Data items

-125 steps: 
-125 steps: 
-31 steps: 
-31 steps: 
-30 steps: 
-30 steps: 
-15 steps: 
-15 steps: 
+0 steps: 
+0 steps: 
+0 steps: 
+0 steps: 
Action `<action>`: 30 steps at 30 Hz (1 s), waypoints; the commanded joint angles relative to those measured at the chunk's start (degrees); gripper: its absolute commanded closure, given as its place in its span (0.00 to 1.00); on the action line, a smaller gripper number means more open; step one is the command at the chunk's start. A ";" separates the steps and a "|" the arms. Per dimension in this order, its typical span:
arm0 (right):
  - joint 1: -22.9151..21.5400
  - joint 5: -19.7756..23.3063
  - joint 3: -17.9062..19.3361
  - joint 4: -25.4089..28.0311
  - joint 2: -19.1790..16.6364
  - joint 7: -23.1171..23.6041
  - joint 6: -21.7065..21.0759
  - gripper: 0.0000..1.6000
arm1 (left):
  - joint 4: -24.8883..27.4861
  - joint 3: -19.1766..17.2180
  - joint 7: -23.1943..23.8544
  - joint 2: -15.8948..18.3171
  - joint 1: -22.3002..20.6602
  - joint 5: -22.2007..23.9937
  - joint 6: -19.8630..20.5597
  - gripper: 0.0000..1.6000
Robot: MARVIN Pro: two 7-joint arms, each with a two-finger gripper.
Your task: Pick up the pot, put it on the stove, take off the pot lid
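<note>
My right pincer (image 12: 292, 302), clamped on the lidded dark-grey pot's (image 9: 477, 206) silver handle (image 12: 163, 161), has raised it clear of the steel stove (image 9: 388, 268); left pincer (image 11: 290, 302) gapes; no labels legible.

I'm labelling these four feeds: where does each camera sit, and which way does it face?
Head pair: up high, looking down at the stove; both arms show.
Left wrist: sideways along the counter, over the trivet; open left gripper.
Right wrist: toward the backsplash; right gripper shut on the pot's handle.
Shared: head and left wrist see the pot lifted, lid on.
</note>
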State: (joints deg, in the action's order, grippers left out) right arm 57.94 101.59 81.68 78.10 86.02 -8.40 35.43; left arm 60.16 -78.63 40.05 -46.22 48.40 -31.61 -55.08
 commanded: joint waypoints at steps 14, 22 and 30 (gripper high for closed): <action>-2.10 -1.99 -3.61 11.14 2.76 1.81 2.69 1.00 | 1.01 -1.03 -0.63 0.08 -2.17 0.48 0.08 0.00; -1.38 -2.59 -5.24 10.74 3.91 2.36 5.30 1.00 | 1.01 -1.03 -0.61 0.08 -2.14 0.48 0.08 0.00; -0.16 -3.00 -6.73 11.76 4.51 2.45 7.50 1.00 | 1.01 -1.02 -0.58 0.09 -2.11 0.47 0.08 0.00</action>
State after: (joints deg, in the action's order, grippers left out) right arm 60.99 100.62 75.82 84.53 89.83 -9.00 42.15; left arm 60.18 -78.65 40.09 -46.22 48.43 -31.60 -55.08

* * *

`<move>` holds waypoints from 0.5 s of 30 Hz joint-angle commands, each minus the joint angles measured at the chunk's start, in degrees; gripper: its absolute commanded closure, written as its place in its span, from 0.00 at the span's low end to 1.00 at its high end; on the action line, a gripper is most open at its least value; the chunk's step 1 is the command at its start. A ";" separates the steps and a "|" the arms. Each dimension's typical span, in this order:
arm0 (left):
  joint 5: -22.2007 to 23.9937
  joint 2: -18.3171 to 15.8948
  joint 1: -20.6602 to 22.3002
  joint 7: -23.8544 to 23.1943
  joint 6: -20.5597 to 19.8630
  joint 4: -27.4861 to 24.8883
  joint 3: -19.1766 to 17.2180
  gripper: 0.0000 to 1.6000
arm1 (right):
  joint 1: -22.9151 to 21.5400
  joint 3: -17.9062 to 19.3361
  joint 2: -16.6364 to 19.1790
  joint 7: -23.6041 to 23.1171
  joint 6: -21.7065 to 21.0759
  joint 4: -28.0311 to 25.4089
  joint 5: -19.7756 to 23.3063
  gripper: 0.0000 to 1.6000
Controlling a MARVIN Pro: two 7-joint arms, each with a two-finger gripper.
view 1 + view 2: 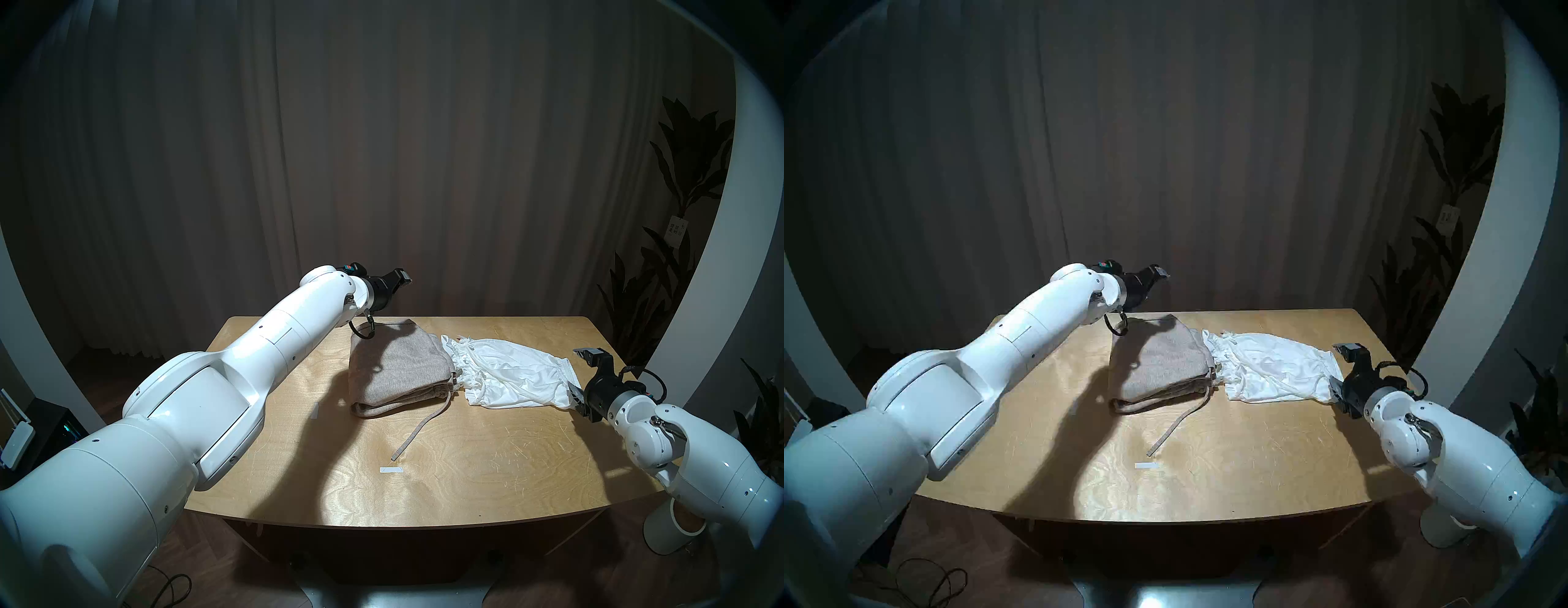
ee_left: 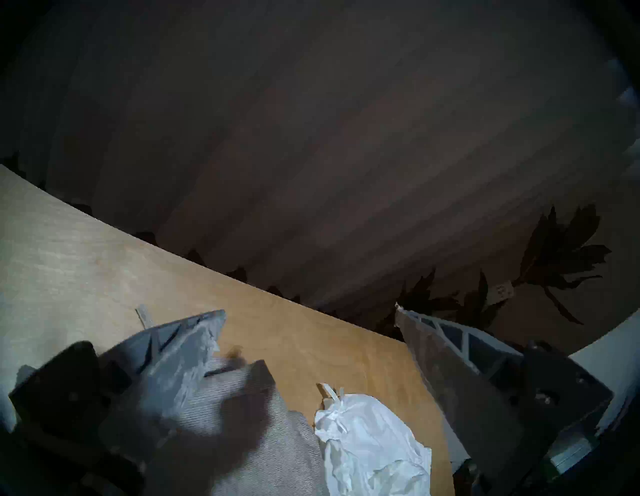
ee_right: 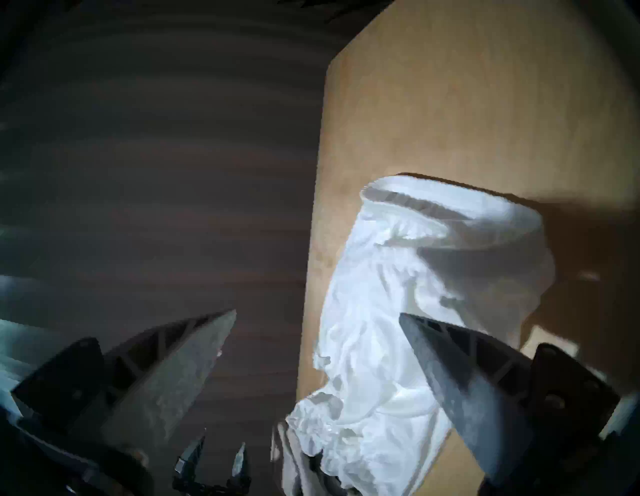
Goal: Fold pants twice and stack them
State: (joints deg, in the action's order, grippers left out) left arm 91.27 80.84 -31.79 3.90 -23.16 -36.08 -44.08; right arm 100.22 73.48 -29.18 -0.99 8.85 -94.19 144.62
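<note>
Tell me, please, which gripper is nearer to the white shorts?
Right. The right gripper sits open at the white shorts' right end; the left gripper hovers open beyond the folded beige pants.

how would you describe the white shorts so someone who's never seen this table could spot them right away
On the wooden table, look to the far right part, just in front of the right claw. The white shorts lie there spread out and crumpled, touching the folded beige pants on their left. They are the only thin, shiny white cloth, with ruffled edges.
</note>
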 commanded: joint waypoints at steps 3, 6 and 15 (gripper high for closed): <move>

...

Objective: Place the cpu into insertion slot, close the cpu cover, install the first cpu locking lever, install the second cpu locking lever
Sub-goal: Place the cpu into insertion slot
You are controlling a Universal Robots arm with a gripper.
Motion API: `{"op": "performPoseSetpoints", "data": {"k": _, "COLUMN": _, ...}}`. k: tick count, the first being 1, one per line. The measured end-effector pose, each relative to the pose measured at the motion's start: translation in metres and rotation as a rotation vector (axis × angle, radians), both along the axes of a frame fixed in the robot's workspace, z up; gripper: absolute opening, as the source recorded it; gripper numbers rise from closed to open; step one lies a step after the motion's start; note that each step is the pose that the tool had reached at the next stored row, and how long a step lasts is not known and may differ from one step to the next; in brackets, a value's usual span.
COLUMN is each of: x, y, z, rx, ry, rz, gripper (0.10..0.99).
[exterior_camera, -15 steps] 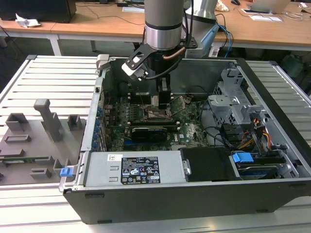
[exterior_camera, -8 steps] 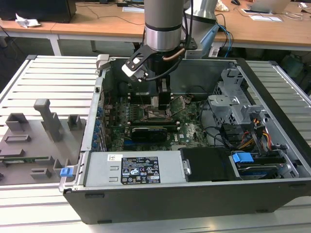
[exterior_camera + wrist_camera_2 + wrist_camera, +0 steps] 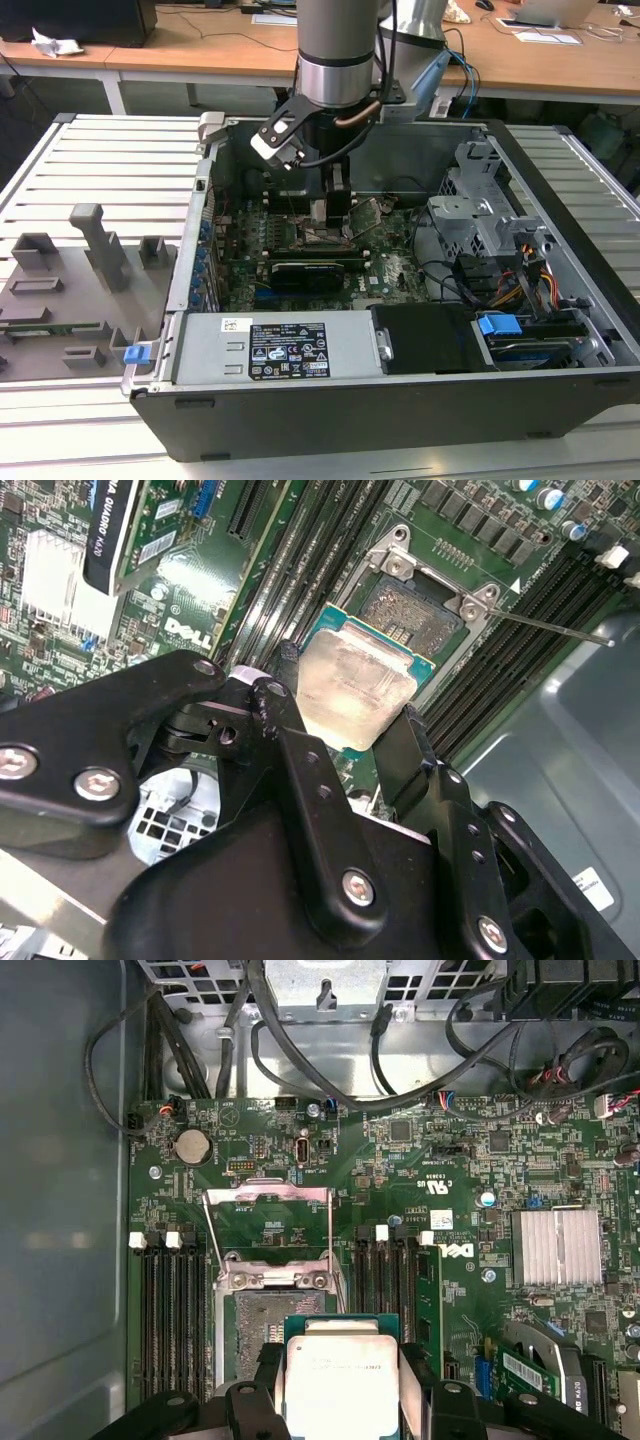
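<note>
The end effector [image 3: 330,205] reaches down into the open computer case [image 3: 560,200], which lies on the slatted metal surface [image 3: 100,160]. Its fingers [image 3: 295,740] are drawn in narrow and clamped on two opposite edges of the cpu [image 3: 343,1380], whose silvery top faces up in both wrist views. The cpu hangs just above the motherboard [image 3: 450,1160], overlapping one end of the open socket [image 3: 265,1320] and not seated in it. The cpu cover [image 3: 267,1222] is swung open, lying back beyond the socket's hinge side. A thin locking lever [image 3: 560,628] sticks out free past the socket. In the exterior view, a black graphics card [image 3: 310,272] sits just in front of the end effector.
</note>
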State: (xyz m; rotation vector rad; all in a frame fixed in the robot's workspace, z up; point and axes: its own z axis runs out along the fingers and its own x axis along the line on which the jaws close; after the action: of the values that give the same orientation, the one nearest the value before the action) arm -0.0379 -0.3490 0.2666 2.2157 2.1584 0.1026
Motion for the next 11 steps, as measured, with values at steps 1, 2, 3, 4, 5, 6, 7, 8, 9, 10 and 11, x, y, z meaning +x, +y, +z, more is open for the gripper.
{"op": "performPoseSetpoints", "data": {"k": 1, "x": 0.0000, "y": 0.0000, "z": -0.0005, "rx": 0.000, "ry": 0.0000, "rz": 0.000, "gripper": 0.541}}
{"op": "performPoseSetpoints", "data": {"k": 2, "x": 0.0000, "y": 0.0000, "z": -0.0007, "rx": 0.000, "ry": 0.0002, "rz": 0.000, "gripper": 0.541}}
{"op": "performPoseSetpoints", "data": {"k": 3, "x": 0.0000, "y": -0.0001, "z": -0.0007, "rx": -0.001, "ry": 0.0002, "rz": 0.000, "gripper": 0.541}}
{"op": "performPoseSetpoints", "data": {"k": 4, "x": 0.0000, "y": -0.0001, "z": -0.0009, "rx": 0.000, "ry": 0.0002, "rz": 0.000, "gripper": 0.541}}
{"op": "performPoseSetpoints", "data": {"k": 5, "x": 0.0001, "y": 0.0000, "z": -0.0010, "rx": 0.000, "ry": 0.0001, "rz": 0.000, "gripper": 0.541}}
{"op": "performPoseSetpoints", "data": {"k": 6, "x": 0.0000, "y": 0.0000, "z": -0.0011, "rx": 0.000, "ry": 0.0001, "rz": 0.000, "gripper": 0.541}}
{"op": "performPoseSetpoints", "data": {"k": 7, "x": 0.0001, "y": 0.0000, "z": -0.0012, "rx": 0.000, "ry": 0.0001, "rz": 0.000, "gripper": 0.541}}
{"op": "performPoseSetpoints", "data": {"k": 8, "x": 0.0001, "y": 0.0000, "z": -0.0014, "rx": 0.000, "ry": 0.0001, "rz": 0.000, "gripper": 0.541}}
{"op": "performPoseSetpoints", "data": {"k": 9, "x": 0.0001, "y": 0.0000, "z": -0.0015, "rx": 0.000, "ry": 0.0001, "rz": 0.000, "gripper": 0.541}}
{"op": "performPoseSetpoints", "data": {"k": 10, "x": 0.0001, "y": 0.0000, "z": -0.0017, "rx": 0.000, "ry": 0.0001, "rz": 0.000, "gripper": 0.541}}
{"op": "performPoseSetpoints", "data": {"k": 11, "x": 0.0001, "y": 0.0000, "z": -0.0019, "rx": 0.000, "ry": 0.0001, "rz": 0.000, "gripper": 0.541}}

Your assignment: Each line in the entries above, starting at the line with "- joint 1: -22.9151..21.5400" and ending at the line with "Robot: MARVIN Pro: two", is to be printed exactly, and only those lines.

Response to this task:
  - joint 1: -22.9151..21.5400
  - joint 5: -19.7756..23.3063
  - joint 3: -17.9062..19.3361
  - joint 4: -25.4089..28.0311
  - joint 2: -19.1790..16.6364
  - joint 7: -23.1171..23.6041
  - joint 6: -21.7065..21.0759
  - gripper: 0.0000..1.6000
arm1 (left):
  - joint 4: -24.8883..27.4861
  - joint 3: -19.1766..17.2180
  - joint 7: -23.1943..23.8544
  - joint 2: -15.8948..18.3171
  - joint 1: -22.3002..20.6602
  - joint 5: -22.2007..23.9937
  - joint 6: -19.8630..20.5597
  - gripper: 0.0000..1.6000
Robot: MARVIN Pro: two 7-joint arms, each with a two-finger gripper.

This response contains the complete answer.